La réinvention d'un patrimoine. Réparties entre deux bâtiments, les œuvres sélectionnées sous-tendent une forte dimension historique. La plupart des travaux réveillent les images fantomatiques d’un patrimoine connu du monde entier, encensant ses richesses tout en dénonçant la cruauté de sa brutale disparition. Ainsi quand Mikael Rakowitz ressuscite les reproductions en les reproduisant en papier mâché, il fait resurgir la main de celui qui les a pillées ou détruites. Quand Julien Audebert se saisit du Panneau du lion passant, qui à l’origine composait la porte d’Ishtar, il le reconstitue en accumulant des sacs de sable militaire.
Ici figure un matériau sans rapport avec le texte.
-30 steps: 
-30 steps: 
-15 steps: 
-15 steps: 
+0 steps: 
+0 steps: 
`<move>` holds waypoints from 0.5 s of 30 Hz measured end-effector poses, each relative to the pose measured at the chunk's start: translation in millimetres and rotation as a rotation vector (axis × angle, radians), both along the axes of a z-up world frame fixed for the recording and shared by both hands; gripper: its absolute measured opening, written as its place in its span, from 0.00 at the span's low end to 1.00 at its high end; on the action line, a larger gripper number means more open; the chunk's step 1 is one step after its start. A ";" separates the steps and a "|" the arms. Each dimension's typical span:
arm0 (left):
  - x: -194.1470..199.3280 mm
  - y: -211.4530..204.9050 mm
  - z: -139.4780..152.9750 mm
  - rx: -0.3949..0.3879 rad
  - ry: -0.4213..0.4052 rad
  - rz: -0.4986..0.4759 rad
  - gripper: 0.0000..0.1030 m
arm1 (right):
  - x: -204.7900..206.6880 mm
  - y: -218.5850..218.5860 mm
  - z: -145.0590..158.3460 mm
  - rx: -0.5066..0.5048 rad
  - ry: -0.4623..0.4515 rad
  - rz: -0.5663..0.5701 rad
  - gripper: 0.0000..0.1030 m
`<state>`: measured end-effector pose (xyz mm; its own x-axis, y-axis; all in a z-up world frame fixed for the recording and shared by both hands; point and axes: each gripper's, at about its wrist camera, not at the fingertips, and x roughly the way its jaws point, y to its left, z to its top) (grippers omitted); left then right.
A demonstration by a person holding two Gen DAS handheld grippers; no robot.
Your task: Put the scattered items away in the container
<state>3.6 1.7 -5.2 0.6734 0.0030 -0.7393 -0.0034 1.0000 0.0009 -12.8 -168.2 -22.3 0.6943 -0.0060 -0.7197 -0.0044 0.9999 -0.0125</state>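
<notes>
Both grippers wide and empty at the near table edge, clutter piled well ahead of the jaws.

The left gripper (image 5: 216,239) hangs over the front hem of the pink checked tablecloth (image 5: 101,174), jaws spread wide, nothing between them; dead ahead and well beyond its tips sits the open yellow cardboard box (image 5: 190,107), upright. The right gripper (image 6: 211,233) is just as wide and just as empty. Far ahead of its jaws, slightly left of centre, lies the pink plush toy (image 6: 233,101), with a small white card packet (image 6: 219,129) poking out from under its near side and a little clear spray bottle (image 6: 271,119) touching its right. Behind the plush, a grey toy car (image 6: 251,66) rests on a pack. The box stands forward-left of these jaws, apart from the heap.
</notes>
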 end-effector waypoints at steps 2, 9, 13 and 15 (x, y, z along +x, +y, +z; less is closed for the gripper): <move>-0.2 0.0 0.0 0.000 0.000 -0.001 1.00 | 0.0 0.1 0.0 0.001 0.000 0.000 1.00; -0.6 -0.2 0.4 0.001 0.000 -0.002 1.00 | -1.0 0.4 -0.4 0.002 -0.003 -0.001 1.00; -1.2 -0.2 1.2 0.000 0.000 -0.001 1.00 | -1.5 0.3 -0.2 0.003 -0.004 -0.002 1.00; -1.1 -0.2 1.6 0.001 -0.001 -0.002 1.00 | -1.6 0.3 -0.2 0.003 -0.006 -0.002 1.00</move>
Quand Ali Assaf installe des étendards colorés sur lesquels est brodée la main de Fatma, c’est pour explorer l’imaginaire du deuil et les rituels de la lamentation dans la tradition musulmane.

Devant les œuvres, les symboles, les affiches, les architectures, les paysages urbains, reviennent en filigrane les terribles images des conflits, du pillage d’un patrimoine qui avait résisté aux assauts du temps, d’œuvres d’art uniques qui réservaient encore leur mystère et irradiaient bien au-delà du Proche-Orient. Mais avec Bagdad mon amour, il est avant tout question de partage, de modernité, de vitalité d’artistes contemporains qui gardent en eux l’amour de ce pays et œuvrent chacun à leur manière à préserver la mémoire d’une histoire qui les a nourris. « L’exposition est placée sous le signe de la réinvention du patrimoine, partant de l’idée que sur les ruines du musée et de vestiges démantelés, nous ne sommes pas condamnés à la nostalgie, ni au romantisme, ni au deuil. Nous pouvons nous réapproprier cet héritage de manière vivante et collective."

 

Exposition Bagdad mon amour, du 29 mars au 29 juillet 2018 à l'Institut des Cultures d'Islam 75018 Paris. L'institut est réparti en deux bâtiments : 56 rue Stephenson et 19 rue Léon. Entrée gratuite.